John Armstrong

John Armstrong is the Herald's chief political commentator

Lockwood lets MPs sing from hymn sheet

Arts Minister Chris Finlayson surprised with his comparison of Labour's top duo to brothers Noel (left) and Liam Gallagher of Oasis.
Arts Minister Chris Finlayson surprised with his comparison of Labour's top duo to brothers Noel (left) and Liam Gallagher of Oasis.

Clearly fed up with being rubbished by Cabinet minister after Cabinet minister at last weekend's National Party conference, the Greens yesterday gave notice they wouldn't be anyone's punch-bag.

They retaliated to further mild provocation with what was, by their standards, a threat of almost nuclear proportions - a warning they might drop their support of new rules discouraging MPs from reciting their speeches in Parliament word for word from pre-written notes.

Few misdemeanours qualify for as heavy a rebuke from the Speaker as this supposed crime. Lockwood Smith was consequently almost beside himself for failing to pull up Arts, Culture and Heritage Minister Chris Finlayson for engaging in such behaviour during the Wednesday afternoon general debate.

Finlayson's speech was more noteworthy for characterising Labour leader David Shearer and his deputy Grant Robertson as the "Noel and Liam Gallagher of New Zealand politics".

Apart from the fact that Shearer plays a pretty mean guitar - making him Noel - it's difficult to picture the sensible Robertson as the tantrum-prone Liam.

Given the comparison came from a classical music buff, Robertson smelled a rat. And even more so after Finlayson revealed that apart from the conference, his weekend had included listening to hours of Wagner in the New Zealand Symphony Orchestra's rendition of one of the famous composer's works.

Robertson asked Finlayson to name the Gallaghers' band. "Oasis," replied Finlayson without hesitation. Reliable sources, who spoke on strict condition they were not identified, later confirmed that the jangling guitar epics from (What's The Story) Morning Glory? could often be heard emanating from the minister's computer along with the works of Coldplay, Queen and, inexplicably, Britney Spears.

Though being no mean musician himself, the Speaker was so remorseful for failing in his duty that he felt obliged to allow Greens' co-leader Russel Norman to read his speech for the sake of fairness.

Once Norman had finished, Smith warned he would not tolerate any repeats.
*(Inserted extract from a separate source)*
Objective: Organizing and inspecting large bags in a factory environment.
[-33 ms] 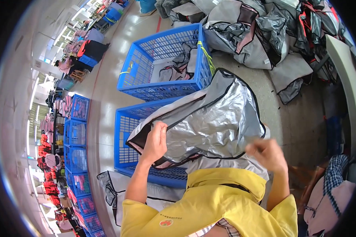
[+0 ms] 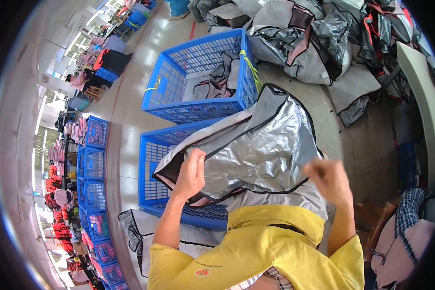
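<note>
A large silver-lined fabric cover (image 2: 256,150) with dark binding lies spread before me, its silver side up and pale grey fabric along its far left edge. My left hand (image 2: 191,174) is closed around a fold on its left part. My right hand (image 2: 328,179), a little blurred, has its fingers curled at the cover's right edge. Whatever is between those fingers is too small or smeared to make out. Beneath the cover stands a blue plastic crate (image 2: 150,164), partly hidden by it.
Another blue crate (image 2: 198,113) with fabric pieces inside stands just beyond. A heap of grey and silver covers (image 2: 299,43) fills the far right. Stacked blue crates (image 2: 92,162) line the left. A grey fabric piece (image 2: 145,232) lies by my left arm.
My right hand has moved slightly up and to the right along the cover's edge. The left hand keeps its grip in place.
</note>
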The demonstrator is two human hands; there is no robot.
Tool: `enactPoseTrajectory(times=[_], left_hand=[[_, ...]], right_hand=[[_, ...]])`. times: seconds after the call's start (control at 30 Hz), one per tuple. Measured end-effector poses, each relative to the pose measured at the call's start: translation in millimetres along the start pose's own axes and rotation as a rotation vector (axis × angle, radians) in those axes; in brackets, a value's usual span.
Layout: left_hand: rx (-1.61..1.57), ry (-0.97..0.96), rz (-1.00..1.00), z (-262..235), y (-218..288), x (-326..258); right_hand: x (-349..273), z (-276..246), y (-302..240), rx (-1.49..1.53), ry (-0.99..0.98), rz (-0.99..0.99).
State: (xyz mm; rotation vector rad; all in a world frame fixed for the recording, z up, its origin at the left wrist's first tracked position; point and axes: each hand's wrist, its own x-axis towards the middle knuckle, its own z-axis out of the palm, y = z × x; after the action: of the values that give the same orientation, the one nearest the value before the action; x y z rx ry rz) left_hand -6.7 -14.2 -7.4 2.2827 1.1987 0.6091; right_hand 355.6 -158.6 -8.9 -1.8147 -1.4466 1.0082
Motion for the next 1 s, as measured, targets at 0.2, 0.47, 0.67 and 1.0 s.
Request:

This only succeeded in drawing Kennedy Graham, one of Norman's colleagues, to his feet.

Graham, the brother of former Justice Minister Doug Graham, is arguably the most mild-minded MP in Parliament. But he was so incensed by the Speaker's interpretation of the report by the parliamentary committee reviewing standing orders that he threatened to withdraw the Greens from the "consensus" surrounding its findings.

Next up in the debate was New Zealand First's Tracey Martin who had come down to the House with what looked suspiciously like a fully-written speech. She tried to avert her eyes from the text but her delivery clearly suffered, prompting another plea to the Speaker.

"I think she needs to read it," declared National's Tau Henare. Smith's silence suggested he'd already decided on leniency on this occasion.